[INSTRUCTIONS FOR THE TASK]
Repeat the listing that follows exactly. Pictures are not part of the copy.

[DATA BELOW]
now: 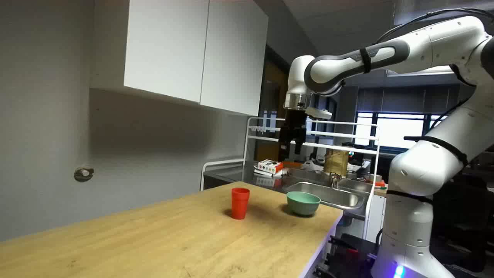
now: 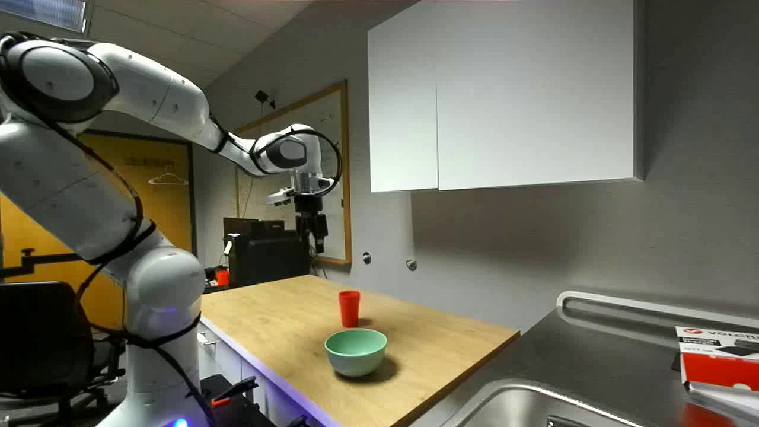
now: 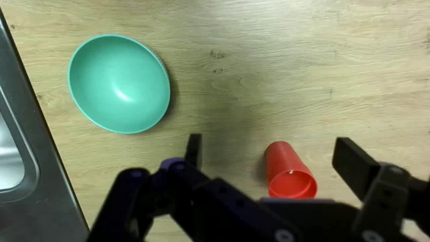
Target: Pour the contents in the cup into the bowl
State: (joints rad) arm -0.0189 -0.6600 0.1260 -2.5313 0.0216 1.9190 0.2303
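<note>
On the pale wood-grain tabletop (image 1: 173, 237) we see a round teal-green bowl (image 2: 356, 358) near one corner and, apart from it, farther from that corner, an upright, tapered red-orange cup (image 2: 350, 310).

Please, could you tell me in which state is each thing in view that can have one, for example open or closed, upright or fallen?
Red cup: upright on the table, mouth up; whether it holds anything is unclear.
Green bowl: upright on the table, nothing visible inside.
Gripper: open, above the table, holding nothing.
Cabinet doors: closed.
Base light: lit, blue.
</note>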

[ANSWER TO THE EXERCISE]
now: 
now: 
now: 
Target: Pour the contents in the cup into the bowl
State: (joints rad) arm -0.0189 -0.6600 0.1260 -2.5313 0.0216 1.9190 0.2303
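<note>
On the pale wood-grain tabletop (image 1: 173, 237) we see a round teal-green bowl (image 2: 356, 358) near one corner and, apart from it, farther from that corner, an upright, tapered red-orange cup (image 2: 350, 310).

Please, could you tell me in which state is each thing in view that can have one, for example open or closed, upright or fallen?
Red cup: upright on the table, mouth up; whether it holds anything is unclear.
Green bowl: upright on the table, nothing visible inside.
Gripper: open, above the table, holding nothing.
Cabinet doors: closed.
Base light: lit, blue.
</note>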

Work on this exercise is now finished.